Sempre a margine dell'incontro in prefettura, Piantedosi ha parlato del Cpr di via Corelli di Milano, che è stato commissariato dal Tribunale, in seguito a un'indagine della procura di Milano e dove, anche la scorsa settimana ci sono state proteste con l'intervento delle forze dell'ordine in assetto antisommossa (in un filmato inviato dall'interno della struttura si vedevano due detenuti sdraiati sotto la pioggia senza vestiti e poi uno di loro accasciato a terra, ferito o contuso). Per il ministro dell'Interno «I Cpr molto spesso non sono nelle condizioni migliori proprio perché l'opera di vandalizzazione che viene fatta dalle persone che sono dentro non consente sempre che siano nelle condizioni migliori», ha detto. «Sono luoghi ovviamente di detenzione e di privazione della libertà previsti dalla legge dove si concentrano situazioni anche di comprensibile disperazione da parte di chi ci finisce dentro secondo quelle che però sono delle previsioni di legge», ha aggiunto, negando che vi siano "condizioni disumane disumane" e precisando che esistono "sistemi di monitoraggio continuo".

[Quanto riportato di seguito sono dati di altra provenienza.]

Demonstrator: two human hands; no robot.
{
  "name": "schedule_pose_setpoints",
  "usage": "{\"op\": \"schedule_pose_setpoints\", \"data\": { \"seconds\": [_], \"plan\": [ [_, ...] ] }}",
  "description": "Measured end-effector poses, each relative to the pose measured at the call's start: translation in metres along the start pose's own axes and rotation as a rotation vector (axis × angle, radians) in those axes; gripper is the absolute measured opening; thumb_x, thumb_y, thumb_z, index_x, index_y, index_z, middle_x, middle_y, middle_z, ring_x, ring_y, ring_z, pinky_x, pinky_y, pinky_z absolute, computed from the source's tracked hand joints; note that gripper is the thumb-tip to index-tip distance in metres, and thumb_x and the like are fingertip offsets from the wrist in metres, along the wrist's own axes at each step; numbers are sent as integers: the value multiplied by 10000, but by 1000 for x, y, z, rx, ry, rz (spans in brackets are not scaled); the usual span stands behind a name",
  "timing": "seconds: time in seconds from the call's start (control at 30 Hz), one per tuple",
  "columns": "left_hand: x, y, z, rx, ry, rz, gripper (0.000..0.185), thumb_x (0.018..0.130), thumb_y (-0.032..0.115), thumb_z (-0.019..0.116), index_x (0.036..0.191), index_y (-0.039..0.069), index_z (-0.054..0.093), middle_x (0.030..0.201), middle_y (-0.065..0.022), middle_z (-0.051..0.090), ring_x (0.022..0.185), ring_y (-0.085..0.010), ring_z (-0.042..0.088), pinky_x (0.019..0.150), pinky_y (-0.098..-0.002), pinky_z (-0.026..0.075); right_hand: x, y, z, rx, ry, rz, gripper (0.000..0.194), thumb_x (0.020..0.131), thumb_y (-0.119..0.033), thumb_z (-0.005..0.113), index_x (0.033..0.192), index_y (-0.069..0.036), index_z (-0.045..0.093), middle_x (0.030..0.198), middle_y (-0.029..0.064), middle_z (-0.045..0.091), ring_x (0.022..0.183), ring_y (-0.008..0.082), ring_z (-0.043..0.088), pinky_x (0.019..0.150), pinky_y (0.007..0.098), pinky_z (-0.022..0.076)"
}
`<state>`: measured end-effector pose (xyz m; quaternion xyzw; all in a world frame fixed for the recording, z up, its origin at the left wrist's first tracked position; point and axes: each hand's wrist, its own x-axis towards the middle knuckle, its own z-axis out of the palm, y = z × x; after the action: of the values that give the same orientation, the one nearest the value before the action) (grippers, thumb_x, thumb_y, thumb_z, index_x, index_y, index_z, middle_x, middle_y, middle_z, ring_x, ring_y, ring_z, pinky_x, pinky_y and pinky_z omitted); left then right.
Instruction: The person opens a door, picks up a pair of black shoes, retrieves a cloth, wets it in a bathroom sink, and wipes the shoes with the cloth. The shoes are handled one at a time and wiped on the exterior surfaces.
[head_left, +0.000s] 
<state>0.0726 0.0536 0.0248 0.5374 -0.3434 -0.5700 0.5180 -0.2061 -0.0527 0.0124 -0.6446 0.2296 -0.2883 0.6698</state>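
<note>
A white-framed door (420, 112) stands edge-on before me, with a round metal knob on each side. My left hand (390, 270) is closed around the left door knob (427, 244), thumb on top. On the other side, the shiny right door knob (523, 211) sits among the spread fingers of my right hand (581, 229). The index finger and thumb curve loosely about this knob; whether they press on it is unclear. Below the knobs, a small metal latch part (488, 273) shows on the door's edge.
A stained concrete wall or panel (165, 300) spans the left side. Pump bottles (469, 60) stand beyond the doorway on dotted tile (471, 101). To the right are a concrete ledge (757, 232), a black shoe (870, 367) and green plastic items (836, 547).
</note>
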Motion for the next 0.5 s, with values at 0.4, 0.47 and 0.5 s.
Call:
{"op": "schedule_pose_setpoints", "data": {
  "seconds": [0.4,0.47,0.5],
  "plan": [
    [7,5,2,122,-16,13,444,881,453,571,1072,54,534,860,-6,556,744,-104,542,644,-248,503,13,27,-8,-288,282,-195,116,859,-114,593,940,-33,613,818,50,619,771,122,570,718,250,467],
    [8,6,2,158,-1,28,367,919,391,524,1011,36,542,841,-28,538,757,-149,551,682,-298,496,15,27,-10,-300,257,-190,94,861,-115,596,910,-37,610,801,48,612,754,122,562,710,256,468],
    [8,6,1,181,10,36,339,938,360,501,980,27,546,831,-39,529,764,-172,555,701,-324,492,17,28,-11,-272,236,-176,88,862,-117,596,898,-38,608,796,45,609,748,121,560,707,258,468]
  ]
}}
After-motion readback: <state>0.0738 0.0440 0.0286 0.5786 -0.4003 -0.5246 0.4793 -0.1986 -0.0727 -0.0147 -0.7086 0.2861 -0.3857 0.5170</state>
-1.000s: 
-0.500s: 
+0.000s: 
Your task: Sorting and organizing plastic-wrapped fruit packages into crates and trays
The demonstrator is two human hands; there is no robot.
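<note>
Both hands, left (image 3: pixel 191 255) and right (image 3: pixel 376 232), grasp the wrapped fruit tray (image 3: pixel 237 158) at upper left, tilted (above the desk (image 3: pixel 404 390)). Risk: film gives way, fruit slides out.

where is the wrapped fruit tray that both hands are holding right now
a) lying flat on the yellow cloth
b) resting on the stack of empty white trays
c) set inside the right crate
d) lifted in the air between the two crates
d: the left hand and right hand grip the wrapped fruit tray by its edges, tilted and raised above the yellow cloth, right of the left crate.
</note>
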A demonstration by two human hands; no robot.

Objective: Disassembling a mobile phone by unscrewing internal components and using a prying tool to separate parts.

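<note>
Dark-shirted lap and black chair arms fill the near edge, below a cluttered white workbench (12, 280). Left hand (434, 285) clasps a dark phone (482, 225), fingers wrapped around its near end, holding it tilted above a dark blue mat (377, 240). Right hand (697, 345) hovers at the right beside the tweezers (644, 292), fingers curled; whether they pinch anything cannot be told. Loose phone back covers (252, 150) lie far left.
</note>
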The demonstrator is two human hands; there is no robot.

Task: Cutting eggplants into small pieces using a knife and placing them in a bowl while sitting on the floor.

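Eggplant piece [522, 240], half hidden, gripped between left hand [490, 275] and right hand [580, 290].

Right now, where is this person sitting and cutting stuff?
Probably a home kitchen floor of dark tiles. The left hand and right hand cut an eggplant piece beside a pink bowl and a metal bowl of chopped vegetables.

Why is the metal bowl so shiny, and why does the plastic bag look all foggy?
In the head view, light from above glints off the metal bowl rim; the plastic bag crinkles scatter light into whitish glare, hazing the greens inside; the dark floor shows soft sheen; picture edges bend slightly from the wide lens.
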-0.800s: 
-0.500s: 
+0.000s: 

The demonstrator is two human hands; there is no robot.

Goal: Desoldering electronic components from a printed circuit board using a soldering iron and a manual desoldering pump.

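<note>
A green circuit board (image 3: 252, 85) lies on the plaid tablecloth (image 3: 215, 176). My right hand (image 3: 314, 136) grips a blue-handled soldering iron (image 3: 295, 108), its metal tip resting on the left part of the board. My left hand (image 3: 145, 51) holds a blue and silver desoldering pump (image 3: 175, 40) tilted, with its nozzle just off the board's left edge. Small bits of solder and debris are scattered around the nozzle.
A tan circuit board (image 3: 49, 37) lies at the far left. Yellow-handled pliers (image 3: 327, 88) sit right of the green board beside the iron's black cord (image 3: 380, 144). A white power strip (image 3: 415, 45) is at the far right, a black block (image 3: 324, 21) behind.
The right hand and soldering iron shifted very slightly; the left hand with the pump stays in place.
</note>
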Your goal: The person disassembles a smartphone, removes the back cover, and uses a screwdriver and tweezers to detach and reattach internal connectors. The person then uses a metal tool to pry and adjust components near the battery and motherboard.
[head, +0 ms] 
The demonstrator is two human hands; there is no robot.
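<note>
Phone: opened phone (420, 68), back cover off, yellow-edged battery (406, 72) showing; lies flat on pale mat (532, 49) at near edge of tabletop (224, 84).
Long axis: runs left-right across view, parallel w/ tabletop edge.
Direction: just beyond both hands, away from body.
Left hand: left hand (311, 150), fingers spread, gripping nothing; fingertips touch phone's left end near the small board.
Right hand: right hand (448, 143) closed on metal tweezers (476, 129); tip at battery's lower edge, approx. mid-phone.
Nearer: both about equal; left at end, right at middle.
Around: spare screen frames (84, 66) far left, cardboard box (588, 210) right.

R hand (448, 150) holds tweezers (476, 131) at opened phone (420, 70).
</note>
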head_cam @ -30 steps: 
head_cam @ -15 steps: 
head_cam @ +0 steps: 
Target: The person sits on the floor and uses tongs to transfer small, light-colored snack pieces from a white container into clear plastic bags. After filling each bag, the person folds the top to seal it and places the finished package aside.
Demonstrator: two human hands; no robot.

«Il Ministro dell'Interno Piantedosi entri con me nel Cpr di Milano», ha replicato Paolo Romano, consigliere regionale del Pd, che sabato ha fatto un sopralluogo nel centro di via Corelli, dopo la notizia del pestaggio di un detenuto in seguito alla protesta.
Piantedosi ha quindi parlato della sentenza della Cassazione che ha definito la Libia un porto "non sicuro". «L'Italia non ha mai coordinato e mai consegnato in Libia migranti raccolti in operazioni di soccorso coordinate o direttamente effettuate dall'Italia.
Quella sentenza va letta bene, non va data alle sentenze una lettura di tipo politico o ideologico - ha detto -. Si tratta di una sentenza collocata temporalmente in un momento preciso in cui la Libia aveva determinate condizioni. Le collaborazioni con l'Ue erano finalizzate a portare la Libia a superare le situazione di quel momento. Tra gli elementi importanti di lettura della sentenza - ha spiegato - ci sono dei principi a cui il governo si è sempre attenuto nel regolamentare l'attività di rimpatrio. Chiunque interviene deve coordinarsi con le autorità competenti in materia», ha concluso.